Nicolas De Decker

Quand l’antiwokiste crée le wokiste

Nicolas De Decker Journaliste au Vif

C’était prévu. Après les Etats-Unis, puis d’autres pays, une offensive, concomitante mais pas conjointe, de grande importation politique a été lancée en Belgique contre les dangers du «wokisme».

En janvier, le Vlaams Belang tentait déjà de faire voter une motion au parlement flamand contre «la censure woke dans l’enseignement supérieur», puis une note du Centre Jean Gol, le centre d’études du MR, revenait sur «ce nouveau totalitarisme», juste avant la publication par Bart De Wever d’un essai intitulé Over woke. Le wokisme a la cote, donc, mais surtout chez les antiwokistes.

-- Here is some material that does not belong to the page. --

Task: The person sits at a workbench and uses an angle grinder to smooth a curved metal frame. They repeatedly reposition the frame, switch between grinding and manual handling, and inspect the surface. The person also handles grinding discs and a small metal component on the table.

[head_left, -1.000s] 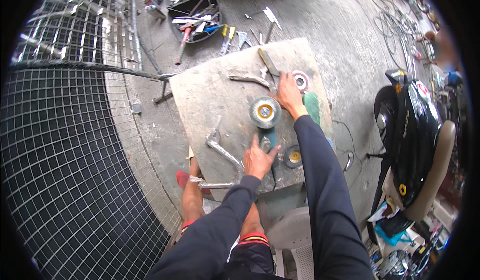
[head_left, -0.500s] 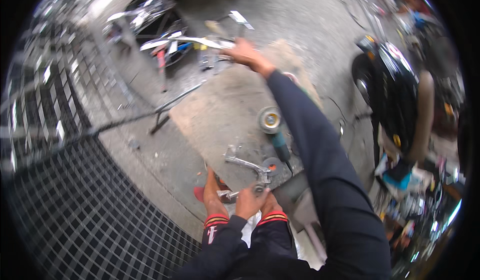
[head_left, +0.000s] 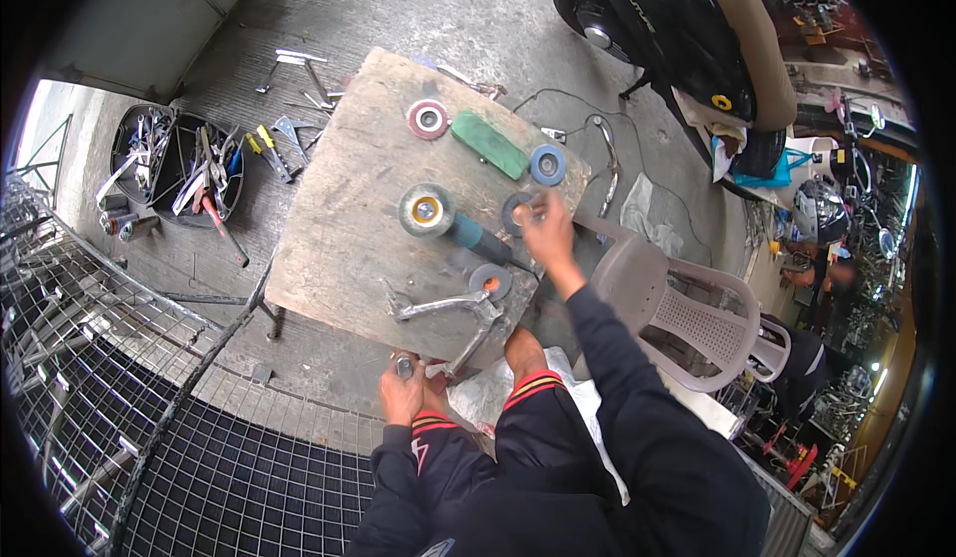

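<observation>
My left hand (head_left: 400, 393) is closed low in front of the board's near edge, a round metal end showing in its fist. A bent shiny metal bracket (head_left: 443, 307) runs from the board down toward that hand. My right hand (head_left: 550, 238) is slightly blurred, its fingers drawn together over a dark grey disc (head_left: 514, 209) at the board's right side; what they pinch is hidden. Between the hands lies a teal angle grinder (head_left: 478, 238) with a round abrasive wheel (head_left: 426, 211) facing up. A grey disc with an orange centre (head_left: 490, 282) touches the bracket.
The worn wooden board (head_left: 339, 189) also bears a red-rimmed disc (head_left: 428, 119), a green block (head_left: 490, 145) and a blue disc (head_left: 547, 165). Beyond are tool bins (head_left: 179, 164), a plastic chair (head_left: 697, 323), a motorcycle (head_left: 677, 29) and a wire-mesh rack (head_left: 249, 477).
My right hand has come back from the far left, over the tools, to the board's right side. My left hand has shifted left with the bracket. The whole view has swung.
</observation>
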`<state>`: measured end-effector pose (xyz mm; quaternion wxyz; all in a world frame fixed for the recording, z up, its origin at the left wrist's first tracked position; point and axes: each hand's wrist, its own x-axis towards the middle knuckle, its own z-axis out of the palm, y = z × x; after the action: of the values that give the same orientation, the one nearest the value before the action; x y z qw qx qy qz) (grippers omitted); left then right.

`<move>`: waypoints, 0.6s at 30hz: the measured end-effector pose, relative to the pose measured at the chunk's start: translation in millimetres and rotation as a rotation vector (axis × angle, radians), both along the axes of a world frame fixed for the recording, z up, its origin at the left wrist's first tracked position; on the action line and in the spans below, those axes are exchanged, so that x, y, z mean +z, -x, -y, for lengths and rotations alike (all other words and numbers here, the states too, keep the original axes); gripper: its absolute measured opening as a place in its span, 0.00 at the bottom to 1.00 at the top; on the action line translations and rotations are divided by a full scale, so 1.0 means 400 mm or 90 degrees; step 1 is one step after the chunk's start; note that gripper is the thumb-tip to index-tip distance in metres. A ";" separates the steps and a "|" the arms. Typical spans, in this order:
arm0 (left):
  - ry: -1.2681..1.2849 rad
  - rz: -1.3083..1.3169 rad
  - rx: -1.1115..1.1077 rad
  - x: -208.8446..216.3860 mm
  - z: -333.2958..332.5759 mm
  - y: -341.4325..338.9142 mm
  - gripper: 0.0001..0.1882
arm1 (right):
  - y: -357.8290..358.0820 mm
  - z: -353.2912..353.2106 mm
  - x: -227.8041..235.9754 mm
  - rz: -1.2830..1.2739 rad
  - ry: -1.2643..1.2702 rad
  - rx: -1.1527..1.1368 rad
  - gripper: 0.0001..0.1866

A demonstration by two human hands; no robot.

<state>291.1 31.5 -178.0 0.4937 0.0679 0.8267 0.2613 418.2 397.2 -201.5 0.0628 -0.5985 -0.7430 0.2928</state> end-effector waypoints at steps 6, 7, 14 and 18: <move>-0.053 0.030 -0.029 -0.001 -0.107 -0.155 0.20 | -0.146 -0.329 -0.219 0.100 -0.129 0.261 0.52; -0.017 -0.013 -0.083 -0.010 -0.123 -0.184 0.21 | -0.137 -0.355 -0.241 0.149 -0.089 0.310 0.53; 0.053 -0.193 -0.142 -0.084 -0.322 -0.312 0.33 | -0.209 -0.290 -0.169 0.105 -0.016 0.254 0.54; 0.098 -0.238 -0.176 -0.184 -0.484 -0.318 0.38 | -0.261 -0.202 -0.136 0.022 0.115 0.367 0.58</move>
<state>418.3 225.0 -251.6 0.3667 0.1897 0.9041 0.1105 522.5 478.1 -256.1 -0.0891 -0.3711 -0.8542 0.3532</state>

Car s’il est toujours difficile de définir ce «wokisme» autrement que par ce que ses adversaires n’aiment pas, compte tenu de la charge dépréciative que porte le terme, un mouvement antiwokiste, lui, est bien en constitution. Il se structure avec une littérature, avec des manifestes même, qui toujours comparent le wokisme à «une religion», avec des initiatives parlementaires, donc, et avec une réelle consistance politique, qui dépasse la sempiternelle invective – on la trouvait déjà chez les contempteurs de «l’islamo-gauchisme», du «communautarisme» et de la «cancel culture» – posant que les vrais racistes sont parmi les antiracistes et que les vrais sexistes sont à trouver chez les féministes.

Le paradoxe de l’antiwokisme est que ses arguments sont souvent aussi applicables à lui-même qu’aux thèses qu’il combat.

Voire plus.

En effet:

– L’antiwokisme a importé toute sa rhétorique des Etats-Unis, via la France, mais reproche au wokisme d’avoir importé un registre politique des Etats-Unis.

– L’antiwokiste s’inscrit en victime de gens qui selon lui ne cessent de se victimiser et, tout en se sentant agressé jusqu’à l’outrage si un nom de rue va changer quelque part, il leste son opposé wokiste d’une fragilité de pleurnichard offensé.

– L’antiwokisme qualifie le wokisme de totalitarisme et de ruine de notre civilisation et en même temps regrette que le wokisme refuse la nuance.

– L’antiwokiste fait des listes de wokistes qui ne pensent pas comme lui et qu’il accuse de faire des listes d’antiwokistes qui ne pensent pas comme les wokistes.

– L’antiwokisme s’estime toujours censuré par le wokisme, tout en exigeant que le wokisme soit censuré.

– L’antiwokiste se dit toujours dominé par le wokiste, dont il regrette qu’il ne voie le monde qu’à travers une grille de lecture dominants-dominés.

– L’antiwokisme publie plein de livres, donne des interviews et multiplie les éditoriaux dans tous les médias pour déplorer qu’on le fait taire et que le wokisme a rendu l’antiwokisme marginal dans le débat public parce que tous les éditeurs et tous les médias sont wokistes.

– L’antiwokiste veut déconstruire le wokisme qu’il accuse de tout vouloir déconstruire.

– L’antiwokisme se révolte contre le wokisme qui essentialise en enfermant les gens dans des petites cases éternelles et intangibles et puis se révolte contre le wokisme qui favorise la fluidité de genre qui fait sortir les gens de leurs petites cases éternelles et intangibles.

Si bien qu’on distingue, à la fin, l’antiwokisme de son adversaire irréductible en ce que le wokisme est celui qui essaie de dire quelque chose pendant que l’anti-wokisme hurle parce qu’il trouve que l’autre fait trop de bruit.